## Work to complete
Each line of the data must be set down again without a single difference.

## Available data
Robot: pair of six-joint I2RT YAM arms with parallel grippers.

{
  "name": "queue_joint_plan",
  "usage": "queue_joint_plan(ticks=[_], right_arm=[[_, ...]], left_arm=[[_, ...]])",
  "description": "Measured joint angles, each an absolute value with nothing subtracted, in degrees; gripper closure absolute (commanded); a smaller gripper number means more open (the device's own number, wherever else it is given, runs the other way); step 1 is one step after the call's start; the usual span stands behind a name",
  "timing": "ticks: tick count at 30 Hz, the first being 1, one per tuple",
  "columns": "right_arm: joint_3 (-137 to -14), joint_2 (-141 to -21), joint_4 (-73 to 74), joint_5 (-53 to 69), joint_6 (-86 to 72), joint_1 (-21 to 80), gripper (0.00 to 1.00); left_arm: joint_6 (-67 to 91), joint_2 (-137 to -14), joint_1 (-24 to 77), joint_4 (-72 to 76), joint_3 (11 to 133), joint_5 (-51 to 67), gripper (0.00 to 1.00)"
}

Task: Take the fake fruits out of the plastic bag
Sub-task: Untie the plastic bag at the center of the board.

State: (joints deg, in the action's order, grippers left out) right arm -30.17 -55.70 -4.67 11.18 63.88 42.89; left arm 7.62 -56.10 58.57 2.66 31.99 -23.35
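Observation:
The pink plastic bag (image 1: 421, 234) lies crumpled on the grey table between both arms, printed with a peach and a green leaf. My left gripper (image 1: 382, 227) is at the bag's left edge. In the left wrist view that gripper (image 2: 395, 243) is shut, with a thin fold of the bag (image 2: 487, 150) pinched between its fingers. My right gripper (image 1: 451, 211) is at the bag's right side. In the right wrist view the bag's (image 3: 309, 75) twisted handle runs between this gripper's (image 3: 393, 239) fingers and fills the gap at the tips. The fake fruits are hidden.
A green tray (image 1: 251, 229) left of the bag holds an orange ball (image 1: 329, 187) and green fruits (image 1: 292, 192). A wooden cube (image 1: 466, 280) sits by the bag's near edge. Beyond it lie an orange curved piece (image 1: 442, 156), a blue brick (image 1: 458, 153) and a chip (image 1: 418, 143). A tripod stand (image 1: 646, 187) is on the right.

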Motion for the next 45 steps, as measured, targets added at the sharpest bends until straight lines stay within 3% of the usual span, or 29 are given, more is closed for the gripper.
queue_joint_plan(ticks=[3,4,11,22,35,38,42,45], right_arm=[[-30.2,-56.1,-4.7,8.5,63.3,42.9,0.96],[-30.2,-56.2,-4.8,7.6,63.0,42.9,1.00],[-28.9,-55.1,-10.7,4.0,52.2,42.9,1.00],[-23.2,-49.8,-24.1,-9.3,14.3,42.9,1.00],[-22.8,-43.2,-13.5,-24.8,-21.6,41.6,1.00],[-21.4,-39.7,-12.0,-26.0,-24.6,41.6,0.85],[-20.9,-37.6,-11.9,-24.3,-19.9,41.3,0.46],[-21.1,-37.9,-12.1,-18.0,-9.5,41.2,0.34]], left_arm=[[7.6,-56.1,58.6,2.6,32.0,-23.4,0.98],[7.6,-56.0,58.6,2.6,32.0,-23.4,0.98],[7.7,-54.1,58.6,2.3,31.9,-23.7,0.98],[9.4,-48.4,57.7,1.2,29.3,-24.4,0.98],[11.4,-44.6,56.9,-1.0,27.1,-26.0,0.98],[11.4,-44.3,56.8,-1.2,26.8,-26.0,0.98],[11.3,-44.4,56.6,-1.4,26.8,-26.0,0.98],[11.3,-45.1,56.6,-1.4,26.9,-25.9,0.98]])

## Finished exercise
Robot: pair of six-joint I2RT YAM arms with parallel grippers.

{
  "name": "queue_joint_plan",
  "usage": "queue_joint_plan(ticks=[_], right_arm=[[_, ...]], left_arm=[[_, ...]])",
  "description": "Measured joint angles, each an absolute value with nothing subtracted, in degrees; gripper closure absolute (commanded); a smaller gripper number means more open (the device's own number, wherever else it is given, runs the other way); step 1 is one step after the call's start; the usual span stands behind a name",
  "timing": "ticks: tick count at 30 Hz, the first being 1, one per tuple",
  "columns": "right_arm: joint_3 (-137 to -14), joint_2 (-141 to -21), joint_4 (-73 to 74), joint_5 (-53 to 69), joint_6 (-86 to 72), joint_1 (-21 to 80), gripper (0.00 to 1.00); left_arm: joint_6 (-67 to 91), joint_2 (-137 to -14), joint_1 (-24 to 77), joint_4 (-72 to 76), joint_3 (11 to 133), joint_5 (-51 to 67), gripper (0.00 to 1.00)"
}

Task: Take the fake fruits out of the plastic bag
Sub-task: Untie the plastic bag at the center of the board.

State: (joints deg, in the action's order, grippers left out) right arm -30.17 -55.70 -4.67 11.18 63.88 42.89; left arm 7.62 -56.10 58.57 2.66 31.99 -23.35
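Observation:
The pink plastic bag (image 1: 421, 234) lies crumpled on the grey table between both arms, printed with a peach and a green leaf. My left gripper (image 1: 382, 227) is at the bag's left edge. In the left wrist view that gripper (image 2: 395, 243) is shut, with a thin fold of the bag (image 2: 487, 150) pinched between its fingers. My right gripper (image 1: 451, 211) is at the bag's right side. In the right wrist view the bag's (image 3: 309, 75) twisted handle runs between this gripper's (image 3: 393, 239) fingers and fills the gap at the tips. The fake fruits are hidden.
A green tray (image 1: 251, 229) left of the bag holds an orange ball (image 1: 329, 187) and green fruits (image 1: 292, 192). A wooden cube (image 1: 466, 280) sits by the bag's near edge. Beyond it lie an orange curved piece (image 1: 442, 156), a blue brick (image 1: 458, 153) and a chip (image 1: 418, 143). A tripod stand (image 1: 646, 187) is on the right.
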
Motion for the next 45 steps, as measured, targets added at the sharpest bends until straight lines stay within 3% of the usual span, or 29 are given, more is closed for the gripper.
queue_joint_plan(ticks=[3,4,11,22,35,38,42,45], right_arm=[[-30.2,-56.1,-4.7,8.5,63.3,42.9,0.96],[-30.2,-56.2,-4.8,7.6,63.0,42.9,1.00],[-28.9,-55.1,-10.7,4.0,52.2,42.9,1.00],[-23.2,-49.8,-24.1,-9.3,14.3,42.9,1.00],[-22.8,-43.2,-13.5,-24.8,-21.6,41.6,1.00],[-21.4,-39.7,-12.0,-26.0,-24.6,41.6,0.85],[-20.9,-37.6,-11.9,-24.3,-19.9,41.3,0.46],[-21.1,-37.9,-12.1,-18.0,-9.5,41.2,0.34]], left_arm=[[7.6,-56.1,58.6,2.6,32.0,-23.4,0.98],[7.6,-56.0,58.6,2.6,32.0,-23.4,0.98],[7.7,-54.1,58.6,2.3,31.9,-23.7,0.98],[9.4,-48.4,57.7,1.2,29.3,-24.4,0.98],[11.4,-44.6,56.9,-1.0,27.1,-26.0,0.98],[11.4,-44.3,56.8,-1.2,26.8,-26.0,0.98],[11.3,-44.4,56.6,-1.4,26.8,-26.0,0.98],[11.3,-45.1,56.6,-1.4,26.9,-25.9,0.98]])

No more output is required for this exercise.